Key Takeaways from The Future of Finance Event – Tonic’s Head of Digital Shares Insights
A recent industry event explored the transformative impact of blockchain and digital assets on securities financing and collateral management. Key themes included blockchain's problem-solving capabilities, the transition model, evolving intermediary roles, adoption challenges, tokenization's opportunities, the revolution driven by public blockchains and smart contracts, and regulatory adaptation.
Blockchain's Role in Securities Finance
DLT offers significant benefits like 24/7 collateral movement and integrated custody. Blockchain enables instant transfer of legal beneficial ownership, crucial for efficiency. While not strictly necessary, it provides a robust, scalable platform. The goal is a digital asset ecosystem connecting all participants, moving beyond isolated proofs-of-concept (PoCs).
The Evolving Transition
A "big bang" transition is not expected; instead, it will be incremental, starting with settlement processes. Interoperability between DLT and traditional finance (TradFi) is key. Existing tri-party systems are efficient internally but face challenges moving assets between agents, which could benefit from DLT. Inefficient transactions, particularly involving Central Counterparties (CCPs), could also benefit from on-chain margin offsetting and collateral valuation. Some firms are already posting crypto and stablecoins for margin.

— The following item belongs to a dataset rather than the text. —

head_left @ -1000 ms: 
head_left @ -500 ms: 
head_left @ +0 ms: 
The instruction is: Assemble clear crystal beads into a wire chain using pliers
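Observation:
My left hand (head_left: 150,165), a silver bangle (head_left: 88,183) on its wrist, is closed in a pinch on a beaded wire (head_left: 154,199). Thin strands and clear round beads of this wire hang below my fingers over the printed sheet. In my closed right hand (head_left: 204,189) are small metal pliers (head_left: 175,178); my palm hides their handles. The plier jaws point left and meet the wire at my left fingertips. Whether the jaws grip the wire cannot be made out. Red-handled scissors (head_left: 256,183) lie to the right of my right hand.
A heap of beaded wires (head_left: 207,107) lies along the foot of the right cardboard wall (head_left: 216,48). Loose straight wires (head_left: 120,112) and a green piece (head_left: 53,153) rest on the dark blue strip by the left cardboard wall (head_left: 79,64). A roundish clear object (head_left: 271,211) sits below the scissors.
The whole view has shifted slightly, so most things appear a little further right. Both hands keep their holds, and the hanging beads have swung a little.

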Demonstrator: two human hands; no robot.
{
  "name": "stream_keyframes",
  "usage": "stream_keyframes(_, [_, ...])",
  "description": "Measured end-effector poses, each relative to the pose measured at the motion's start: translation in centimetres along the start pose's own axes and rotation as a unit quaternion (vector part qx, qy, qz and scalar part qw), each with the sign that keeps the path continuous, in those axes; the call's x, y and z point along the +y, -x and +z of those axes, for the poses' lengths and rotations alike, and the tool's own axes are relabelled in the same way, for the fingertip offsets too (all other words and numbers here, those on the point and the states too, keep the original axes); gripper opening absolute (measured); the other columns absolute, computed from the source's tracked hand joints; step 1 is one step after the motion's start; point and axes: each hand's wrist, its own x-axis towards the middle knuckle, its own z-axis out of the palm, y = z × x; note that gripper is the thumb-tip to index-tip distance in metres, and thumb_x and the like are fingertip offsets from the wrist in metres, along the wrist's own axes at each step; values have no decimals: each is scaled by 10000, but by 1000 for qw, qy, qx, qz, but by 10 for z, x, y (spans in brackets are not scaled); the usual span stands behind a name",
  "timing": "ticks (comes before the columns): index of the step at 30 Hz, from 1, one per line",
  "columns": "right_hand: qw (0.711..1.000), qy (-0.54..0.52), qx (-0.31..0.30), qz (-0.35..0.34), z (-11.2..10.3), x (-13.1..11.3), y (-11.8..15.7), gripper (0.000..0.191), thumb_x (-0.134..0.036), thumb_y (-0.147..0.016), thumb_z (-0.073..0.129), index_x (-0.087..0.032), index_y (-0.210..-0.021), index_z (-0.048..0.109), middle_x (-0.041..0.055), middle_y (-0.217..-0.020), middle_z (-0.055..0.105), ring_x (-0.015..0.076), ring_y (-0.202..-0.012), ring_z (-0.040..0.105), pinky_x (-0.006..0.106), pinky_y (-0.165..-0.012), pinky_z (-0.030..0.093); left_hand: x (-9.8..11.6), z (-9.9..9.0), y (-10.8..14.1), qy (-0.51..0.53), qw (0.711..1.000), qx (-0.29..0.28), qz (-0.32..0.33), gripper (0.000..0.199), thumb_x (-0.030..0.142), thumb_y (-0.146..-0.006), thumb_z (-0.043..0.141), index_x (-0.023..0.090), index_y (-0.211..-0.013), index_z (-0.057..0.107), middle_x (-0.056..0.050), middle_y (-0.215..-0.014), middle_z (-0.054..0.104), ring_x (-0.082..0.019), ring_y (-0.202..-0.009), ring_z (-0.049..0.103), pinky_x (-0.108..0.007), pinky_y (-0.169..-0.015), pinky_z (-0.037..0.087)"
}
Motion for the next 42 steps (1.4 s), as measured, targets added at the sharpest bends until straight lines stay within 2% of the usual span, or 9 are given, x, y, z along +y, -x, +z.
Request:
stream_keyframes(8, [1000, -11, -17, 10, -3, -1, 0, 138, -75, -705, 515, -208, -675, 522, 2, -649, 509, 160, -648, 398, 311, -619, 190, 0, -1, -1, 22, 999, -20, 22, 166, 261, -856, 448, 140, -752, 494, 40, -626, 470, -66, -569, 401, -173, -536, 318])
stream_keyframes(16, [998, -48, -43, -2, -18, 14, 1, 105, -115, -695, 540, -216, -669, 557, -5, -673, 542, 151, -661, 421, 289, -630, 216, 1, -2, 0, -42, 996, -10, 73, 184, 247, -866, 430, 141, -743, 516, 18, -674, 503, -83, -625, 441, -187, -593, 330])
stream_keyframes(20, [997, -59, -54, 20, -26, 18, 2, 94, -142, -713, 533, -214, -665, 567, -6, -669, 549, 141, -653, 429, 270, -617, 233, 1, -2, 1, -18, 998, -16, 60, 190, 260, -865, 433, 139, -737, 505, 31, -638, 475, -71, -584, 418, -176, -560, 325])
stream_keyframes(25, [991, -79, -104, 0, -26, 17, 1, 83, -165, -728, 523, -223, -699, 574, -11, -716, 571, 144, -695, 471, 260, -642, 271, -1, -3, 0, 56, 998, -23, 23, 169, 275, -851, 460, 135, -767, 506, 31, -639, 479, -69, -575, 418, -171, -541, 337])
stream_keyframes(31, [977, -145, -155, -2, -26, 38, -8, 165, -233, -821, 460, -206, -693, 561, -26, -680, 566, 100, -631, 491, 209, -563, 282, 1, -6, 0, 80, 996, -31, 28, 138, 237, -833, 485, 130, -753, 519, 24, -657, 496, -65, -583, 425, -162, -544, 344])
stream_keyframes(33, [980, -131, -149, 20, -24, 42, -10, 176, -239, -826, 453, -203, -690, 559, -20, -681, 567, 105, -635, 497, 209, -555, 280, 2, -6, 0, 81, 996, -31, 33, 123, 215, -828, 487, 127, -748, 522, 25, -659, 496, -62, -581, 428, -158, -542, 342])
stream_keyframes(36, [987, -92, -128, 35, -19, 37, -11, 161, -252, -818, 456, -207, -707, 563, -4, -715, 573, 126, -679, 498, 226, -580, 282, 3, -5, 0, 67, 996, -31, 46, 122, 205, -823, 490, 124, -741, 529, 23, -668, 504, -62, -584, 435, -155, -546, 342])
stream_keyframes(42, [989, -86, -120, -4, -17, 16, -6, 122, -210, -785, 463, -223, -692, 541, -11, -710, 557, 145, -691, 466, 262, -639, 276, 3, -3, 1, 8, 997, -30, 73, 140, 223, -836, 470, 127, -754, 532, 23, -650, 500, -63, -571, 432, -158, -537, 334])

Intermediaries and Agent Lenders
Digitally issued assets will alter intermediaries' roles, demanding new approaches to digital asset custody and revised operating models. Digital Collateral platforms aim to be agnostic, accommodating new assets with demand. The role of stablecoins, including regulatory frameworks, is becoming a hot topic. However, robust risk management tools are crucial for stablecoin adoption due to issuer counterparty risk.
Blockers and Business Case
Scalability requires a strong network effect, and legal clarity is a major hurdle before significant investment. A clear distinction between "natively digital tokens" and "digital twins" is needed in all jurisdictions. Settlement mechanisms are often not legally prescribed beyond CSD book entry or bearer certificates, but settlement finality is a key concern. Regulators typically demand zero chance of settlement reversal, which most blockchains, despite minimal probability, cannot guarantee.
Equivalence between DLT technologies and TradFi is vital given multiple ledgers are emerging. While operational efficiency is a factor, the primary driver for adoption is often the potential ROI from front-office optimization.
Tokenization's Opportunities
Tokenization unlocks new Securities finance opportunities, for an industry which must adapt to avoid losing market share to alternatives like swaps. Intraday repo is gaining traction, with buy-side firms seeking faster settlement, despite netting challenges.
Tokenization offers access to new liquidity pools (e.g., MMFs, ETFs, property) and reduces collateral transit time. While optimizing collateral and balance sheet is crucial, full portfolio optimization remains a challenge. DLT automation could lower agent lender portfolio requirements, especially with fractionalization.
Public Blockchains and Smart Contracts
Public blockchains and smart contracts can revolutionize finance, but challenges currently include accurately capturing complex financial product rights and obligations in smart contracts. Applying traditional legal frameworks to digital assets is also difficult - standard agreements (CSAs, GMRAs, GMSLAs) need refinement for digital collateral. Smart contracts could streamline lifecycle events (recalls, substitutions) and address settlement failures without requiring operational culture changes.
Interconnecting private blockchains with each other and public DeFi poses challenges but offers expanded real-world asset lending/financing and greater access for DeFi customers to higher-quality assets and yields. Public networks can address "silo problems" and reduce collateral fragmentation, but are currently restricted based on Basel rules. A multi-chain world is anticipated, requiring bridging.
The Common Domain Model (CDM) is crucial for capital markets interoperability. Change is slow, especially when institutions prefer their own data standards. Shared data representations across ledgers are essential and addressing underlying data hygiene issues is paramount.
Regulatory Adaptation
Regulators are adapting, but consistency in defining digital assets and fitting them into existing TradFi rulebooks is needed. Regulatory arbitrage from offshore activities poses risks. Industry groups are crucial for liaising with regulators to balance safety, efficiency, and innovation.
Digital innovation can boost banks' capital efficiency and reduce regulatory capital costs for SFTs. Regulatory capital optimization is a significant potential benefit; greater transparency could lead to real-time, risk-appropriate capital regulation. However currently Basel rules, mandatory in the EU but more self-regulatory in the US, assign high weightings to crypto assets.